I finally have stopped complaining about how "hard" medical school is, and have instead realized what a privilege it is to become a physician. I know that the struggles now will allow me to better understand my patients and to take the very best care of them.

Saturday, May 3, 2008

Coffee and Wine


Well we've just begun the last class of the year - BBOD - Biological Basis of Disease, where we start on the molecular and cellular level to look at pathology. This will be the bridge to next year, where we will return to each system in the body, but from a pathological perspective; ie. what can go wrong, and what we as allopathic physicians have to offer in an effort to help the body heal.

The first two weeks of the class were focused on the process of cellular and tissue inflammation, and what it looks like under the microscope (yup, we went back to the lab in the deep basement of the school), and then, oh so joyfully, we focused on cancer physiology. To spend every day learning about the mechanisms of cancer, and then to spend two hours looking at cancer cells under the microscope has taught me two things. One, I do not want to be a pathologist, and two, every choice I make in my life has the potential to steer my cells into the direction of malignancy.

So the coffee I drink in an attempt to keep me awake erodes the lining of my stomach, increases the amount of acid in my stomach, which can cause the cells of my esophagus to change in an effort to be protected from the powerful acids that sometimes gush up into my esophagus. Yikes.... then there's the other side - the glass of red wine I enjoy at night (it's good for my heart right?), not only adds to the acid in my stomach, but may (if I stray too far from one drink, which has happened maybe once or twice), add insult to my liver cells, which also have the potential to proliferate, mutate, and transform into renegade cells. So I should cut out the coffee and alcohol right? Duh, you might think.

Then there's all the other carcinogens in my environment - the BPA in the plastic of my water bottle, the benzene from the tail pipe of my car, the pesticides on my vegetables (the ones I can't afford to buy organic anyway), not to mention all the other pollutants I am subjected to on a daily basis. No, I am not one of those medical-school-student-turned-hypochondriacs; I am not worried that I have every disease that we are beginning to study. I am not worried that I have cancer. I am just so aware now, in every moment, that my body is fighting a huge onslaught of harmful chemicals, and that I do have some control, at least over some things.
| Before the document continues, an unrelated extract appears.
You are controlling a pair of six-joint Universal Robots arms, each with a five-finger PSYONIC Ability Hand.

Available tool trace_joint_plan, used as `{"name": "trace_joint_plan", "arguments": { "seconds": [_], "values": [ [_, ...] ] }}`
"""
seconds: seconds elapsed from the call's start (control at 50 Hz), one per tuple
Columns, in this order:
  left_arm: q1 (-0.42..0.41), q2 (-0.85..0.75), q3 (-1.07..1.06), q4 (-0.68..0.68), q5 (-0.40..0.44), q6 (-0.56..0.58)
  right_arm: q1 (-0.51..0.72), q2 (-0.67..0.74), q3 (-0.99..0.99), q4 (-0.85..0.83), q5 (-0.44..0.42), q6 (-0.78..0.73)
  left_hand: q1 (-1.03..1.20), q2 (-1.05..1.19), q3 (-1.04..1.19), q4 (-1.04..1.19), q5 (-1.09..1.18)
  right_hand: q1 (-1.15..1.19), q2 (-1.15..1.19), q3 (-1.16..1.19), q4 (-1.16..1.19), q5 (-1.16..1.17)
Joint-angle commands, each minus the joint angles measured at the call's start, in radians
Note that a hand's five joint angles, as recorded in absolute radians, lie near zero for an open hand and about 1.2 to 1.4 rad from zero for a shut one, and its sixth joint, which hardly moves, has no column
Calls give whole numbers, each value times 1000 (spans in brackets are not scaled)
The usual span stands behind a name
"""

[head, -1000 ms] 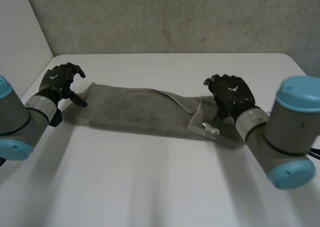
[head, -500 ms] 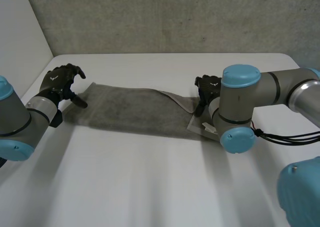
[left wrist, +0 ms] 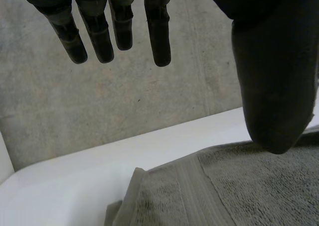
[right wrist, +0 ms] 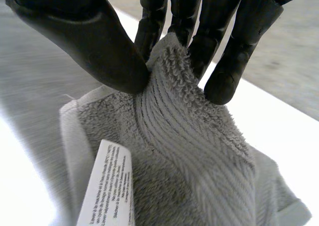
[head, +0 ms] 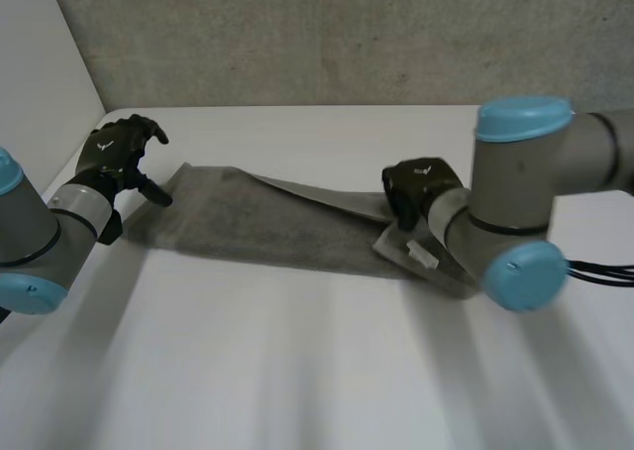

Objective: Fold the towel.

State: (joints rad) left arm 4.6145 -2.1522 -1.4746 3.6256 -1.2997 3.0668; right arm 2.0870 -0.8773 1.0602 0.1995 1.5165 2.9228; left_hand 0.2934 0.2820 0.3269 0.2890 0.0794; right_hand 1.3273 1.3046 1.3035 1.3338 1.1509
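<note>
A grey towel [head: 267, 222] lies as a long folded strip across the white table [head: 297, 371], with a white label [head: 422, 254] near its right end. My right hand [head: 414, 188] is at that right end; in the right wrist view its fingers [right wrist: 219, 32] and thumb pinch a raised ridge of the towel [right wrist: 174, 116] beside the label [right wrist: 107, 186]. My left hand [head: 121, 155] hovers above the towel's left end, open; in the left wrist view its straight fingers [left wrist: 117, 27] and thumb [left wrist: 274, 91] hang over the towel's hemmed edge [left wrist: 189, 191] without touching it.
A grey wall [head: 347, 34] runs along the table's far edge. A white panel [head: 40, 83] stands at the far left. Bare tabletop stretches in front of the towel toward the near edge.
My right arm has swung in over the towel's right end, and its hand has closed from open into a pinch on the cloth. The left hand has lifted slightly.
</note>
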Motion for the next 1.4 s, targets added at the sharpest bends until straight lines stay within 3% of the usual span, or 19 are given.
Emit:
{"name": "trace_joint_plan", "arguments": {
  "seconds": [0.02, 0.06, 0.18, 0.34, 0.42, 0.58, 0.82, 1.04, 1.22, 1.26, 1.28, 1.32, 1.4],
  "values": [
    [-40, -2, 4, 45, 19, 86, -22, -241, 346, 0, -159, -220, -97, -86, -131, -93, -58, 69, 92, 93, 62, 71],
    [-49, -3, 0, 62, 37, 112, -28, -328, 490, -3, -180, -313, -97, -86, -131, -93, -58, 69, 92, 93, 62, 71],
    [-106, -44, -1, 102, 135, 240, -93, -474, 671, -25, -243, -369, -97, -86, -131, -93, -58, 69, 92, 93, 62, 71],
    [-131, -130, 1, 73, 194, 430, -159, -531, 745, -100, -289, -356, -97, -86, -131, -93, -58, 69, 92, 93, 62, 71],
    [-129, -129, -19, -8, 233, 503, -166, -531, 750, -123, -291, -343, -97, -86, -131, -93, -58, 69, 92, 93, 62, 71],
    [-99, -60, -52, -151, 270, 547, -165, -510, 762, -172, -289, -336, -86, -74, -119, -81, -46, 69, 92, 93, 62, 71],
    [-66, 29, -133, -159, 319, 604, -163, -465, 782, -207, -289, -336, -80, -69, -113, -75, -40, 69, 92, 93, 62, 71],
    [-62, 66, -159, -165, 309, 770, -165, -465, 796, -226, -289, -336, -62, -51, -96, -58, -23, 69, 92, 93, 62, 71],
    [-29, 94, -179, -168, 324, 771, -166, -463, 807, -241, -289, -336, 190, 202, 157, 195, 230, 69, 92, 93, 62, 71],
    [-36, 98, -191, -168, 333, 776, -165, -463, 811, -242, -289, -336, 146, 158, 113, 151, 186, 69, 92, 93, 62, 71],
    [-48, 106, -208, -166, 355, 783, -165, -463, 811, -242, -289, -336, -2, 9, -36, 2, 37, 69, 92, 93, 62, 71],
    [-65, 113, -222, -165, 376, 790, -165, -463, 813, -242, -289, -336, -97, -85, -130, -92, -57, 69, 92, 93, 62, 71],
    [-92, 143, -250, -165, 424, 811, -163, -465, 814, -242, -289, -336, -92, -80, -125, -87, -52, 69, 92, 93, 62, 71]
  ]
}}
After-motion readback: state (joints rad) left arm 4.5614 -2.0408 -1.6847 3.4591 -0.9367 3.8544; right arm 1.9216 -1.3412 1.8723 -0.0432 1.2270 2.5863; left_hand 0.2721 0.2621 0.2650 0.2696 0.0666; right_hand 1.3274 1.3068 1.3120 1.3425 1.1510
Well, that's the theory anyway. I have my not-so good days and my bad days. I wake up thinking, I am NOT going to have any coffee today....and then I start to fall asleep in the afternoon while trying to catch up on the studies from the day before. I then have a wonderful cup of coffee, one that keeps my eyes open on the page in front of me, the stark text that explains how my immune system responds to toxins in my body. Thankfully, my body is still on my side, and continues to thrive day after day, so that I can continue to soak up all this knowledge. Go body go! I'm about to finish round one, and there's 7 more rounds to go. (7 more years until I can hang up my doctor sign on the door). When that day comes, I won't need coffee, and by then, I will have earned a good long nap. In the meantime I will enjoy my cup of coffee and glass of wine, when I just can't get by without them, and I'll trust my body to do the rest.